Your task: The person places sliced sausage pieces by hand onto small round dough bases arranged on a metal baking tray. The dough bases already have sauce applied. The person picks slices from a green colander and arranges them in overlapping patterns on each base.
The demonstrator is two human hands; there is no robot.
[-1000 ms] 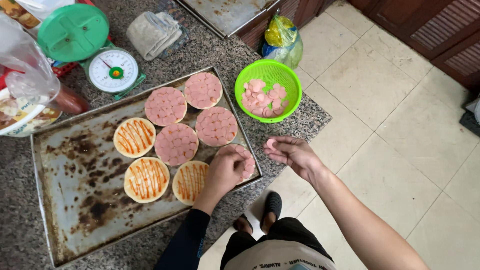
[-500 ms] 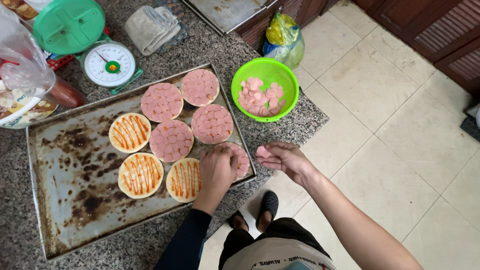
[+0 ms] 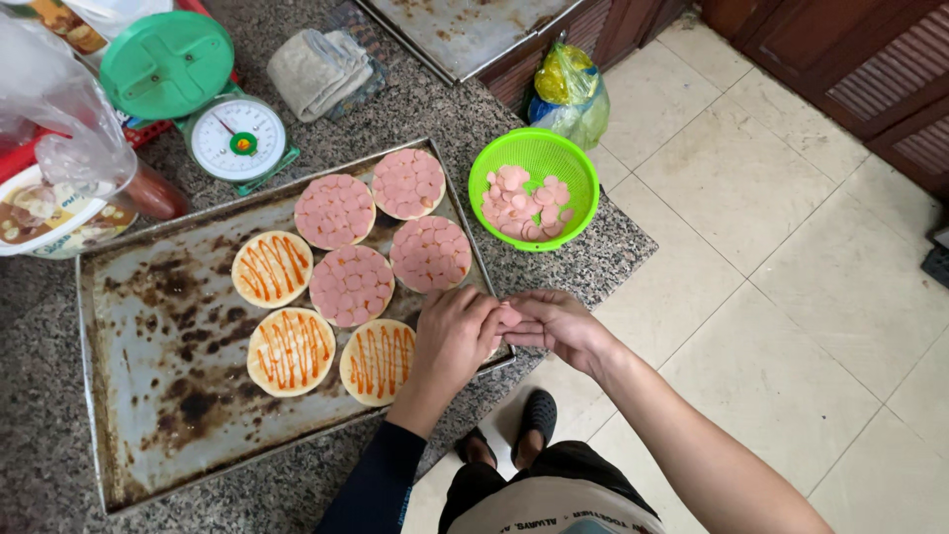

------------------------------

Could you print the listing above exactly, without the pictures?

◆ **WRITTEN SOLUTION**
Your task: The person places sliced sausage pieces by hand onto small round dough bases arranged on a metal baking tray. The dough bases already have sauce applied. The person picks slices from a green colander and arranges them in overlapping patterns on each base.
The demonstrator is two human hands; there is no robot.
[-1000 ms] 
[-500 ms] 
[+0 ms] 

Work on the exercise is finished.